EXCALIBUR 113 - aprile 2020
in questo numero
Termini, incomprensioni e mistificazioni: il populismo
Breve panoramica sulle diverse dottrine populiste
di Franco Di Giovanni
"Populismo", un termine spesso usato erroneamente
Data la confusione di termini e il voluto cambio di significato delle parole in teoria e prassi politica, credo sia utile chiarire il significato di certe parole e ideologie che sono state, nel corso del tempo, in buona o male fede, fraintese o mistificate per decenni; è necessario quindi tornare alle origini storiche dove queste correnti di pensiero hanno visto la luce.
Credo sia necessario iniziare questa analisi da una sempre più vituperata categoria, ovvero quella dei populisti.
Il populismo nasce in Russia, ma ha avuto uno sviluppo autonomo anche in altre nazioni. Esso si basava su due presupposti fondamentali: la comune rurale, detta "mir", la fusione della cultura della classe dirigente con quella popolare delle zone rurali, per aiutare i contadini poveri a costituire delle comunità rurali, istruendoli anche con l'esempio pratico, mescolandosi a essi, per dirigersi dall'interno della loro realtà sociale, favorendo il sorgere di un socialismo rurale.
Il primo teorico di questa ideologia, che prevedeva la rivoluzione armata, fu Aleksandr Herzen, che, prediligendo una sorta di democrazia sociale pura, era contrario al parlamentarismo.

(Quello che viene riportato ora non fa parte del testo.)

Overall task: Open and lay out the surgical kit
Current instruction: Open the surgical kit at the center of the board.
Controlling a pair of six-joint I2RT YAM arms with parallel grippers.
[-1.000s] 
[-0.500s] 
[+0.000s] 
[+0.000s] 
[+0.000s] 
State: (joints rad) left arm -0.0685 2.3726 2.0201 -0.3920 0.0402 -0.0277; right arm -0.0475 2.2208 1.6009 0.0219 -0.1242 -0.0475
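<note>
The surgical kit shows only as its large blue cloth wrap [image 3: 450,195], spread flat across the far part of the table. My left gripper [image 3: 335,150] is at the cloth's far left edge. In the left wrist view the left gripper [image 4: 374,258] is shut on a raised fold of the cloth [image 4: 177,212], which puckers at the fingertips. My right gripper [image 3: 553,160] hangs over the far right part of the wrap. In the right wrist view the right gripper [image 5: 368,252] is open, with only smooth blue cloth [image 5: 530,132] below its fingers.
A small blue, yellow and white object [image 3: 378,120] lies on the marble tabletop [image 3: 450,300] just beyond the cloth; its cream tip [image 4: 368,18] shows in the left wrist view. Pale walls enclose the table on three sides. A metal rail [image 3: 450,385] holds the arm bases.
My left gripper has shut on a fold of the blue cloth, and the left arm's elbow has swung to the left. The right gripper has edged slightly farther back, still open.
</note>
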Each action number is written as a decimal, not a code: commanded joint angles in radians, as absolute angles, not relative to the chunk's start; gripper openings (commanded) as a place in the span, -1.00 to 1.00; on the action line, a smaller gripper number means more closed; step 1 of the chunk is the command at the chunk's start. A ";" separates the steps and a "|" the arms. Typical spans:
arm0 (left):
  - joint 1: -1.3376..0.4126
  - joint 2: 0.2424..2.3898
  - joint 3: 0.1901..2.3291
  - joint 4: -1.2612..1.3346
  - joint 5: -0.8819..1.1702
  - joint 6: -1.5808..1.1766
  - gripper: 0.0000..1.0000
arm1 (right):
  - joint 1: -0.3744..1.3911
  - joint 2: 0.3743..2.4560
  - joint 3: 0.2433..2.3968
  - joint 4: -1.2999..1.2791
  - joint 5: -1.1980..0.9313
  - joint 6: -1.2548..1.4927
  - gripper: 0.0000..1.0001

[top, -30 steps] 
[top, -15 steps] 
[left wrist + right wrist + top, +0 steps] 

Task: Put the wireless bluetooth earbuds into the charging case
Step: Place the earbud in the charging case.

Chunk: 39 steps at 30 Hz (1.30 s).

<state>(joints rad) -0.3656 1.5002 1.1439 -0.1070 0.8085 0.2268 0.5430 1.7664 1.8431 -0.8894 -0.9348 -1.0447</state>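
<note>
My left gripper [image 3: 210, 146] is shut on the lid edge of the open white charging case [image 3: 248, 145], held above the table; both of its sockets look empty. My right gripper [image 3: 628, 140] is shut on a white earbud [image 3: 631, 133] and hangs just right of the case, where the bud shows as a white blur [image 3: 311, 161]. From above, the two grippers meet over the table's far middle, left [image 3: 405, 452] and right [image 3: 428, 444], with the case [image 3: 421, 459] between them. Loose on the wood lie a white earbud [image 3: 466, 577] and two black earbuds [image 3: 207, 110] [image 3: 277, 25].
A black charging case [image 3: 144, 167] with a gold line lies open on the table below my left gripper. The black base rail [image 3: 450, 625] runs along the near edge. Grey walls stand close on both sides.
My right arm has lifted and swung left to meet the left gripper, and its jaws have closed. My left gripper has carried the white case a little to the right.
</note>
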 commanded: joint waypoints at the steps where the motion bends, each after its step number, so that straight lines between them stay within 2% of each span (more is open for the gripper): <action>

Il movimento si divise ben presto nei teorici e fautori della originaria insurrezione armata e nei seguaci del terrorismo politico, nella convinzione che potesse servire a destabilizzare l'allora odiato, dagli organizzatori, regime zarista negli ultimi decenni di vita di esso.
Col tempo il movimento assunse due strutture divenute portanti: un apparato politico e uno para-militare.
Questi apparati para-militare e politico permisero l'instaurazione del dominio dei cosiddetti "Verdi" in piena rivoluzione russa, con un comitato di liberazione del Mar Nero in opposizione ai bolscevichi di Lenin a partire dalla Rivoluzione Russa (quella comunista è considerata dai bolscevichi in dirigenza non una rivoluzione vera e propria, ma un colpo di stato insurrezionale con la benevola neutralità delle masse).
Un aspetto particolare del populismo russo è la sovrapponibilità dei termini di popolo e nazione, considerati perlopiù identici.
Diverso è invece il significato delle dottrine populiste nelle terre di lingua tedesca, ove si va in pieno esoterismo, in quanto il termine popolo (volk) si riferisce a una mitologica stirpe originaria, di cui i Tedeschi sarebbero i discendenti (assieme ad altri popoli) in una leggendaria terra primordiale, secondo alcuni origine dei popoli europei (Thule, di cui parla anche il poeta Virgilio, ma il cui significato può variare nel tempo a seconda degli autori antichi o degli ideologi che ne parlano e al quale più avanti dedicherò un altro articolo).
Il movimento dà origine, nella storia contemporanea, a molte altre correnti di pensiero di tipo esoterico, come quella di Monte Verità (antesignano della New Age, con forti accenti libertari), e politico, come alcuni famosi partiti della cosiddetta Rivoluzione conservatrice tedesca, o più radicali (come ipotizzano alcuni autori che lo attribuiscono parte anche al movimento nazionalsocialista).
Non essendoci univocità del movimento, quindi, appare un errore ogni possibile etichettatura ideologica.
L'ampio spettro con cui è utilizzato, erroneamente, il termine ha cercato di dare la definizione di populista a ogni movimento non inserito in schemi politici convenzionali (spesso con fine ingiustamente denigratorio), accostandolo a termini come demagogia o addirittura fascismo, senza conoscere il significato di queste correnti di pensiero, a volte opposte le une alle altre e, troppo spesso, travisando i termini, per ignoranza faziosa e mistificatrice.